Una foto di Verona (via Pixabay)

Quando l'accoglienza è un affare

Adriano Sofri

Benyamin Somay è un rifugiato politico curdo-iraniano. All’età di trent’anni, ha già un curriculum che rende complicato scegliergli una qualifica

Benyamin Somay, all’età di trent’anni, ha già un curriculum che rende complicato scegliergli una qualifica. E’ un gelataio a Verona, per la benemerita, oltre che squisita, gelateria artigianale “E’ Buono”, via Santo Stefano: ho assaggiato la sua nocciola tonda piemontese e contemplato le altre vaschette, parlo per esperienza.
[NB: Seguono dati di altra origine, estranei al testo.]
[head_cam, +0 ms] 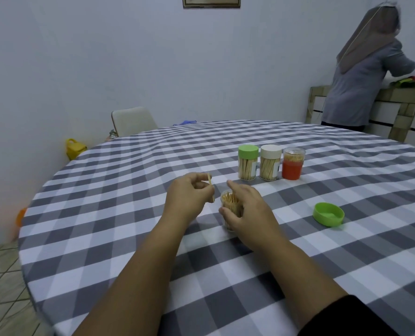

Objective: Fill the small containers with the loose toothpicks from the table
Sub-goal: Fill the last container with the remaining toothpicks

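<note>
One view only, from the head, looked down on a round worktop (104,238) draped in a grey-and-white checked cloth, soft and slightly rumpled. The left hand (185,197) pinched a single thin wooden toothpick (210,187) between thumb and fingertips, held nearly upright just left of the open container (231,204). The right hand (246,209) curled round that container, a small clear plastic cylinder already packed with pale toothpicks standing on end, their tips crowding its mouth.

To do this step well, the judgement is that the toothpick should be lined up with the standing ones and slid in at a gap near the rim, while the right hand keeps the light container steady; pushing at an angle could splay the bundle or tip the container.

Three more cylinders stood in a close row farther back: one with a matte green cap (248,162), one with a cream cap (270,162), and an orange-bodied one (293,163) whose clear top showed toothpick ends. A loose green lid (328,214), smooth round plastic, lay to the right, well apart from the hands. No other loose toothpicks could be made out on the cloth.
</note>
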Demonstrator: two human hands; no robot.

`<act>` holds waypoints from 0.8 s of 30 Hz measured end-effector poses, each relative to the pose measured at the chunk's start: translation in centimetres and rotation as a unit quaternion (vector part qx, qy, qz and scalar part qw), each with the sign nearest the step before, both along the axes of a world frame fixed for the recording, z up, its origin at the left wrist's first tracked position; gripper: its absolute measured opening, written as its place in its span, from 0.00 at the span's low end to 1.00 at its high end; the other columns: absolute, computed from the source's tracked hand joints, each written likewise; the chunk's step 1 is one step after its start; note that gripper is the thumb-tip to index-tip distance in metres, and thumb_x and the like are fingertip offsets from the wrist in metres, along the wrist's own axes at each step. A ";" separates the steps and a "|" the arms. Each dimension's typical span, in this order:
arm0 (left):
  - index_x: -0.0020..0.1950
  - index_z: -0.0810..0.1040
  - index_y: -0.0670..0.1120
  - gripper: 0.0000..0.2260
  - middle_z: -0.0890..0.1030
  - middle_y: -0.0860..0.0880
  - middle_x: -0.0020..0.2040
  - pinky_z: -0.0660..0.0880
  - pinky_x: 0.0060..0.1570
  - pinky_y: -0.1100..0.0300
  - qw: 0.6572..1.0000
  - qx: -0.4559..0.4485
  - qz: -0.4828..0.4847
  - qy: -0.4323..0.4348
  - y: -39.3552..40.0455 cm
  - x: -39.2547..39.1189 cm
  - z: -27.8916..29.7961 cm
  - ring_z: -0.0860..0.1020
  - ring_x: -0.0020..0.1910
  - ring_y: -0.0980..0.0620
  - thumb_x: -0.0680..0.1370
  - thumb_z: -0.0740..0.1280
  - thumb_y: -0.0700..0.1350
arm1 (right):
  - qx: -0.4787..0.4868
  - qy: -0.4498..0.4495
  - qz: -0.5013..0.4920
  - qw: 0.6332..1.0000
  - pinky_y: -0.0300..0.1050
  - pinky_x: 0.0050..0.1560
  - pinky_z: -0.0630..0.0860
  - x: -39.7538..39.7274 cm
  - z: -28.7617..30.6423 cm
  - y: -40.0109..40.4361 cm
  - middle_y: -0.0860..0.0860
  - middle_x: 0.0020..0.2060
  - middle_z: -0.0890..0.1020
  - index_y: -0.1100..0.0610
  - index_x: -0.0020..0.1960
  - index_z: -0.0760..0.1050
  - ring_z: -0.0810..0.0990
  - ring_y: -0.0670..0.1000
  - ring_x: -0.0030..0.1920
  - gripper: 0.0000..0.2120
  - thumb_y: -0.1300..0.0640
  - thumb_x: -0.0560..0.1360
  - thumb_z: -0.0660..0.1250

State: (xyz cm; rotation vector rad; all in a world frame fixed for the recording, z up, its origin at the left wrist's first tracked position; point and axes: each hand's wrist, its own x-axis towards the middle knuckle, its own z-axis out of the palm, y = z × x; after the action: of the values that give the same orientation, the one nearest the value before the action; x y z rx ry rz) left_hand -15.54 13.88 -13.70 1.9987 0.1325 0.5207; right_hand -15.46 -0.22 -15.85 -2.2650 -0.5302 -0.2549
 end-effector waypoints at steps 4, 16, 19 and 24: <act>0.47 0.77 0.51 0.05 0.83 0.53 0.38 0.77 0.36 0.65 0.998 -0.047 -0.035 -0.032 -0.3 -0.2 0.2 0.82 0.35 0.59 0.76 0.68 0.41 | -0.007 0.006 -0.012 1.000 0.40 0.64 0.67 0.1 0.0 0.1 0.46 0.72 0.63 0.48 0.74 0.61 0.65 0.48 0.69 0.27 0.50 0.77 0.65; 0.47 0.82 0.52 0.04 0.83 0.59 0.43 0.71 0.40 0.74 0.995 -0.017 -0.094 -0.039 -0.6 -0.4 0.2 0.79 0.45 0.65 0.77 0.67 0.49 | 0.113 0.053 0.009 0.992 0.39 0.57 0.70 0.4 0.1 -0.4 0.47 0.68 0.69 0.44 0.75 0.55 0.70 0.47 0.64 0.36 0.55 0.73 0.71; 0.55 0.82 0.51 0.09 0.80 0.55 0.55 0.68 0.45 0.72 0.992 0.062 -0.106 0.023 -0.7 -0.1 -0.3 0.75 0.53 0.61 0.78 0.66 0.49 | 0.130 0.058 0.015 0.990 0.41 0.57 0.73 0.4 0.1 -0.4 0.47 0.68 0.68 0.42 0.75 0.50 0.71 0.46 0.61 0.41 0.57 0.73 0.71; 0.71 0.67 0.58 0.26 0.70 0.54 0.70 0.68 0.58 0.63 0.979 0.076 -0.155 0.109 0.4 -0.2 0.0 0.69 0.63 0.58 0.77 0.62 0.37 | 0.079 0.009 0.027 0.996 0.49 0.69 0.66 0.2 0.0 -0.4 0.46 0.74 0.58 0.41 0.75 0.50 0.59 0.48 0.73 0.37 0.55 0.75 0.67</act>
State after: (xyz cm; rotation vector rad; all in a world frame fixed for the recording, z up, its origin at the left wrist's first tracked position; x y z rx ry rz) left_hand -15.70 14.27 -13.68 2.1718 -0.0866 0.1139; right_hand -15.28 -0.62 -15.81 -2.0951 -0.5427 -0.2409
Questo lavoro impegna le sue mattine, dalle 7 alle 14. E’ uno studente, studia lingue, e ne conosce già parecchie, e materie che hanno a che fare col turismo. Lo studio lo impegna dal primo pomeriggio fino a sera inoltrata. E’ un curdo-iraniano, da sette anni rifugiato politico in Italia perché gravemente minacciato a casa sua. E’ un raccontatore dell’odissea che lo ha portato fin qui – Turchia, Grecia, Puglia, Danimarca, Isola d’Elba, Grecia, Puglia, Verona –, delle sofferenze e dei perigli estremi che ha attraversato e della generosità disinteressata che ha trovato più volte. E’ uno scrittore di tutto questo, l’infanzia in un villaggio di pastori e poi la fuga e l’esilio. Il suo libro si chiama “Il vento ha scritto la mia storia” (Edizioni la Meridiana): non dirò che si legge tutto d’un fiato, certo sembra scritto tutto d’un fiato, in una specie di apnea, da uno che si sente inseguito da qualcosa di cattivo e che a sua volta insegue qualcosa di buono che sa lui. E’ un panettiere provetto, imparò da piccolo nel forno domestico alle cui pareti sua madre incollava ed estraeva i pani rotondi uscendone ustionata e sfinita, poi lavorando in proprio e infine in Italia. Le persone gli vogliono specialmente bene. L’Italia ha fatto un affare accogliendolo, benché abbia tirato molto e a lungo sul prezzo.

  

Giovedì sera a Verona abbiamo parlato dei curdi lui e io, nella sede dei padri comboniani, per iniziativa di Mao Valpiana, del movimento nonviolento, e con l’accompagnamento del Nardo Trio, musicisti che per l’occasione si sono fatti curdi. Mi sono dimenticato di dire che in qualunque punto del Kurdistan c’è un odore di pane tondo appena infornato: ne chiedete uno e si mettono a ridere e ve ne regalano due, inflessibilmente. C’era parecchia gente, piuttosto al corrente delle cose del mondo. Voglio dire che uno che avesse trascorso una giornata così, come me, col Pisanello di Sant’Anastasia nell’attesa, poi ad andare di qua e di là dell’Adige, fiume quasi sacro alla patria, poi a cercare tracce di Giacomo Bove e di Emilio Salgari, poi a comprare libri di montagna a prezzo di mutuo soccorso da Cristiano Bordin, poi a bere un’acqua minerale all’Osteria Sottoriva e un’altra all’Osteria dai Preti, poi a parlare e cantare curdo in casa di quei cordiali e sapienti padri comboniani, se ne andrebbe con un’idea bellissima di Verona. E qualunque obiezione facciate, non intendo cambiare idea.